Ahí está la importancia política de lo que ocurre ahora. No se trata solamente de una protesta docente, ni de un reclamo sectorial de salud, ni de una marcha universitaria aislada. Lo que aparece es una lectura común: la crisis no golpea a un solo gremio, sino a trabajadores de distintas áreas que sostienen la vida cotidiana de la provincia.

Esa vida cotidiana tiene nombres concretos. Una maestra que trabaja en una escuela con problemas edilicios. Un enfermero que cobra por debajo de lo que cuesta vivir en la Patagonia. Una trabajadora judicial que reclama condiciones para que el servicio funcione. Un no docente universitario que ve deteriorarse su salario. Una familia que depende de la escuela pública, del hospital, del IPROSS o de una oficina estatal para resolver problemas reales.

Por eso la unidad gremial no es solo una estrategia de protesta. También es un mensaje hacia la sociedad rionegrina: detrás de cada reclamo salarial hay servicios públicos que funcionan peor cuando sus trabajadores son empujados al agotamiento, la precarización o la pérdida de poder adquisitivo.

El Gobierno provincial, por su parte, buscó relativizar el impacto del paro docente con datos oficiales de presentismo y sostuvo su esquema salarial con una actualización automática del 5,29%, además de afirmar que los salarios docentes de Río Negro se ubican entre los mejores del país.

Esa respuesta no alcanzó para desactivar el conflicto. Para los gremios, el problema no se reduce a un porcentaje mensual ni a una comparación estadística. La discusión de fondo es si los ingresos alcanzan para vivir en una provincia con costo patagónico, si las sumas ofrecidas recomponen realmente el salario, si hay paritarias efectivas y si el Estado escucha antes de que la conflictividad escale.

La convocatoria del 12 de mayo será, entonces, una prueba política. No solo medirá la adhesión a una marcha o a un paro. También mostrará si la coordinación gremial logra transformar conflictos dispersos en una agenda provincial capaz de interpelar a más trabajadores, más familias y más comunidades.
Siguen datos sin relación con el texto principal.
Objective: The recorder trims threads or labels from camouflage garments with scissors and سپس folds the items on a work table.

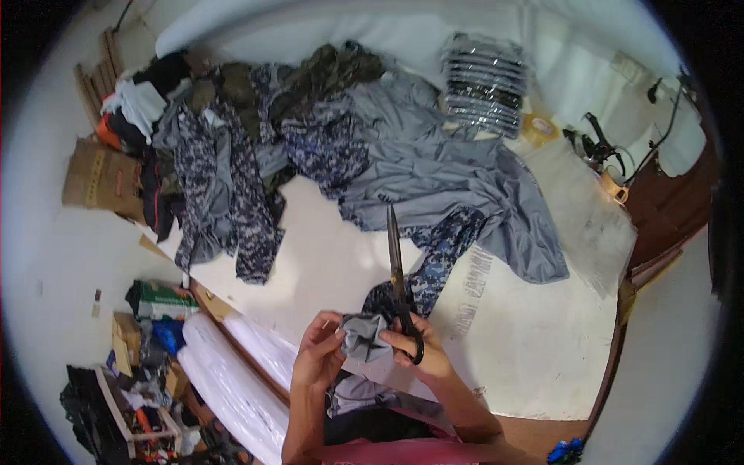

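Between my hands is the bunched grey end [364, 335] of a camouflage sleeve [438, 267], its opening facing up. My left hand [316, 356] grips the left edge of this sleeve end between thumb and fingers. My right hand [425, 355] is closed on the black handle of a large pair of scissors [394, 252], and its thumb presses the right side of the same cloth. The scissor blades look closed and point away from me over the table. The sleeve runs up to a grey shirt [480, 190] spread across the table.
Camouflage and grey garments [225, 186] lie heaped at the back left. Plastic-wrapped folded packs [484, 85] are stacked at the back. A tape roll [539, 128] and an orange-tan cup [612, 187] sit at right. Wrapped white rolls [232, 387] and a cluttered crate [147, 434] stand lower left.
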Demonstrator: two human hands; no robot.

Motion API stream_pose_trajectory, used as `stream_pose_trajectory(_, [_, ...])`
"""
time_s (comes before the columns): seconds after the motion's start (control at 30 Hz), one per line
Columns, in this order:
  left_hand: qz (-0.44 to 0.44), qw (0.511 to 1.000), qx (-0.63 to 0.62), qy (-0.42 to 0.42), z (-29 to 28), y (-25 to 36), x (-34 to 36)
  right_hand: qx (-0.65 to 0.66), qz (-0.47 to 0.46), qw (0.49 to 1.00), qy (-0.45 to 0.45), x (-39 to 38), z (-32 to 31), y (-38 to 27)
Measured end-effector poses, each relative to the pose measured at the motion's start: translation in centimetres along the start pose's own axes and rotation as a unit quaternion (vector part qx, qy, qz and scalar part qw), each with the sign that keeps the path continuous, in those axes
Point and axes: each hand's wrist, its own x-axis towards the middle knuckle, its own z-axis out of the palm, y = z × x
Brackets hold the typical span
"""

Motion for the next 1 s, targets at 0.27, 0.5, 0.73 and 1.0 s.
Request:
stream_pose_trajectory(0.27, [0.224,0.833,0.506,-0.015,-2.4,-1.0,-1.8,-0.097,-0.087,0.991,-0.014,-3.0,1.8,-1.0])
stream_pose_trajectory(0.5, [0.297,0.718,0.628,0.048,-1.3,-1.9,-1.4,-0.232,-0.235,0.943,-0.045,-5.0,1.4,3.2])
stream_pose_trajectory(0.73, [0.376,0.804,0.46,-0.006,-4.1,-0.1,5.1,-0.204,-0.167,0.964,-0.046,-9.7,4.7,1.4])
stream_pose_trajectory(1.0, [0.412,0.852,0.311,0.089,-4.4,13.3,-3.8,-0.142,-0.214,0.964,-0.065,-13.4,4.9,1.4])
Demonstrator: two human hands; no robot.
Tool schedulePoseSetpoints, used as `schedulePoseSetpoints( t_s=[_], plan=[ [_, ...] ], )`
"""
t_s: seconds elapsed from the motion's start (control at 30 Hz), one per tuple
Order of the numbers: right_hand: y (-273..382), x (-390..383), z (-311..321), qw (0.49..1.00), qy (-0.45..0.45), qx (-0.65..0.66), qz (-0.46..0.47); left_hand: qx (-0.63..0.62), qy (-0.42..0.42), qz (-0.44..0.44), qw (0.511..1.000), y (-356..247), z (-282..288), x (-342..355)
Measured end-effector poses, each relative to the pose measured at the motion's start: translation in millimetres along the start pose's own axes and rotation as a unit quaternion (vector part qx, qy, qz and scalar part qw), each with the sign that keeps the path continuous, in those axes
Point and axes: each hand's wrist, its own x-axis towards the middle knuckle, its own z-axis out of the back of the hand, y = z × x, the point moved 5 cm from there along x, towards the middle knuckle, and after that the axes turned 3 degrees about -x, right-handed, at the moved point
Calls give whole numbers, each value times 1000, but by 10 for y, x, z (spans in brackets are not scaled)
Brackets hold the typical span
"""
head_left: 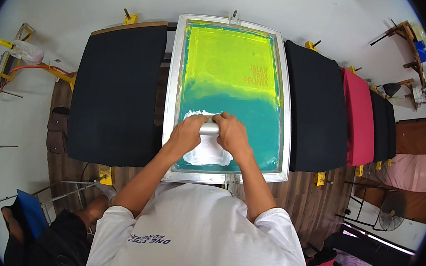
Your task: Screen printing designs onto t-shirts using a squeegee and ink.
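Head view — left hand (188,131) curled closed over the silver squeegee (210,129), right hand (231,134) gripping it just alongside — toward the near edge of the screen frame (175,78)

The frame (285,140) sits between a left board (117,93) and a right board (315,112). The handle (210,128) is over the frame's near half.

Left forearm (142,180) and right forearm (253,183) extend near to far, converging. Left grip (187,132) and right grip (232,133) curled, close together, backs upward.
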Motion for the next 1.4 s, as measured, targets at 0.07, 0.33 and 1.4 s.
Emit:
schedulePoseSetpoints(
  t_s=[0.07, 0.33, 1.4],
  plan=[
    [-19, -64, -74, 1000, 8, 8, -8, 11, 9, -3, 1000, 35, -96, -116],
    [292, -1002, -188, 999, 14, 37, -20, 76, 111, 0, 991, -169, -384, -1018],
    [103, -397, -112, 999, 40, 29, -9, 23, 38, 13, 999, -149, -209, -411]
  ],
)
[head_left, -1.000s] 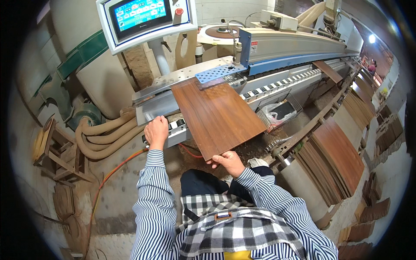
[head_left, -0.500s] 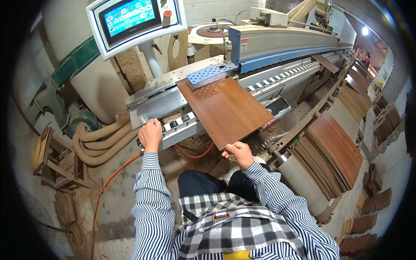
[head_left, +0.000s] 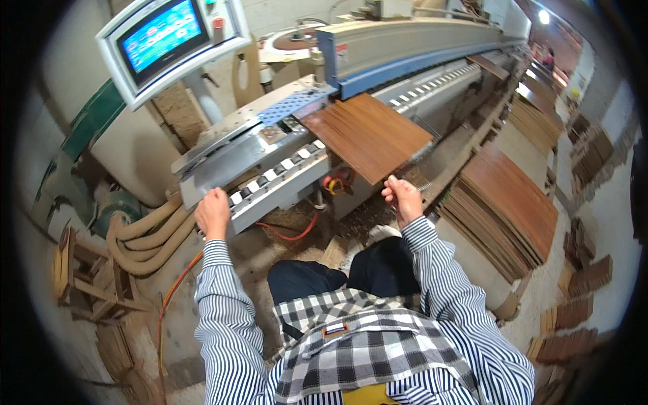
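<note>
A brown wood-grain board [head_left: 370, 135] lies flat on the feed side of a long edge-banding machine [head_left: 418, 64]. Its far edge is at the blue guard, and its near corner overhangs the roller rail [head_left: 280, 177]. My right hand [head_left: 405, 197] is just off the board's near edge, fingers curled in and thumb against them, with a small gap and nothing seen in it. At the left end of the rail, my left hand [head_left: 212, 212] is closed in a fist by the metal table's corner; what its fingers hold, if anything, is hidden.
A control screen [head_left: 165, 40] stands at upper left. Stacked brown boards [head_left: 506, 209] lie on a roller conveyor to my right, with more piles beyond. Beige hoses [head_left: 145, 236] and a wooden stool [head_left: 88, 277] are at left. An orange hose [head_left: 172, 290] crosses the floor.
The board has moved along the machine to the right, away from me. My right hand has come off its near corner. My left hand stays closed at the rail's end. The view has shifted.
</note>
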Tool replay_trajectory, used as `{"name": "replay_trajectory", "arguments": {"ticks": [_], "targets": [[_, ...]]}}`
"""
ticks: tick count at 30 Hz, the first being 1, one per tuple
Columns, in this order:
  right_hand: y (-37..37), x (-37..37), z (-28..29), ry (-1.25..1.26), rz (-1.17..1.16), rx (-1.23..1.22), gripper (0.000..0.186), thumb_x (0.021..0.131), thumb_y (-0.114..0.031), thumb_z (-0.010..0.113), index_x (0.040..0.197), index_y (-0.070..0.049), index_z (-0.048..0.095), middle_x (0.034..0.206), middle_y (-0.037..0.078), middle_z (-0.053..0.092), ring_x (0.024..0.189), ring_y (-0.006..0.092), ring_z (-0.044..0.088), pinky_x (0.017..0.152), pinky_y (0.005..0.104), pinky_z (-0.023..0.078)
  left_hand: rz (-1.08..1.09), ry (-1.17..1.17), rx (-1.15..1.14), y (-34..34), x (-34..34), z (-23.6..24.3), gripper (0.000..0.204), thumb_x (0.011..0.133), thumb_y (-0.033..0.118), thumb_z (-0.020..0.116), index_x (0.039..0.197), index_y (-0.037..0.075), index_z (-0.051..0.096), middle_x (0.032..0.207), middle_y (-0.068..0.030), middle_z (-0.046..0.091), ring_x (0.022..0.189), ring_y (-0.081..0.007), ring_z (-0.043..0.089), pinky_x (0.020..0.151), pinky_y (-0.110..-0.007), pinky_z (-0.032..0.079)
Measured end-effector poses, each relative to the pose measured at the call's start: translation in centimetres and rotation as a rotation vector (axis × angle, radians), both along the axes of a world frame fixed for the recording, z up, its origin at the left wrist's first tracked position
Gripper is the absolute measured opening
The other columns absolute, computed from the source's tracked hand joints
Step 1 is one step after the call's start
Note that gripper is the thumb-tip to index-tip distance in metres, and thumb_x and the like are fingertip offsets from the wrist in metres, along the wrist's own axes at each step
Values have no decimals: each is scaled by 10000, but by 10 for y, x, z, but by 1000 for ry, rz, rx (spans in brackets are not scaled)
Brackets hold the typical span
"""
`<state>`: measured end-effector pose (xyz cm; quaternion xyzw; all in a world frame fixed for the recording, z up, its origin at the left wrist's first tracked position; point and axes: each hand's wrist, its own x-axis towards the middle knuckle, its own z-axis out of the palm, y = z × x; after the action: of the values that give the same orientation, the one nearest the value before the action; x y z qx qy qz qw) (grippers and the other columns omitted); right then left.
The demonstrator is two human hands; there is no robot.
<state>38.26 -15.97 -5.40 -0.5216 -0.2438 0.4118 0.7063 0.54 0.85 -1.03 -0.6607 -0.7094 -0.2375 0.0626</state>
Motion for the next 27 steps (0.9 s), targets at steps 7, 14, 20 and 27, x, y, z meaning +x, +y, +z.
{"name": "replay_trajectory", "arguments": {"ticks": [7,14,20,27], "targets": [[-143,90,-10,-397,-490,36,184,862,-134,555,968,4,616,751,57,627,651,91,587,578,213,472,-16,30,-24,-3,-9,-1,436,862,374,323,890,67,631,871,-201,615,811,-402,575,684,-497,443],[-312,147,10,-627,-1238,-249,526,893,-173,501,1353,-38,285,654,27,607,529,55,505,505,204,428,-58,38,-21,3,-7,-4,430,876,381,337,880,56,619,855,-193,617,778,-404,562,658,-507,414],[-331,173,0,-494,-1238,-260,470,881,-221,536,1278,-3,409,700,59,631,540,63,519,507,210,432,-62,43,-14,5,-6,-7,425,882,374,347,884,53,625,858,-195,619,780,-402,568,665,-501,424],[-299,158,-9,-90,-1176,-2,229,823,-170,627,977,-29,532,785,70,625,568,99,564,498,203,463,-64,38,-37,5,-7,-5,415,880,366,350,904,60,630,868,-199,618,780,-403,571,671,-504,428]]}}
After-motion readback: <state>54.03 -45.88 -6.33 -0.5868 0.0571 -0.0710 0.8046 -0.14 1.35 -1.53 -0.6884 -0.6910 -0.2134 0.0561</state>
La historia rionegrina demuestra que estos procesos no nacen de la nada. Aparecen cuando la bronca sectorial empieza a reconocerse como parte de un problema común. En los años 90, esa unidad tomó la forma del Frente Estatal Rionegrino. Hoy, con otros actores y otro contexto, la Coordinadora de Sindicatos vuelve a poner sobre la mesa una idea conocida: frente a decisiones que afectan a muchos, la respuesta también busca ser colectiva.

Río Negro llega al 12 de mayo con una pregunta abierta. Si el Gobierno insiste en responder cada conflicto por separado, los gremios intentarán mostrar exactamente lo contrario: que la educación, la salud, la justicia, la universidad y el empleo público forman parte de una misma discusión sobre qué provincia se quiere construir y quiénes pagan el costo del ajuste.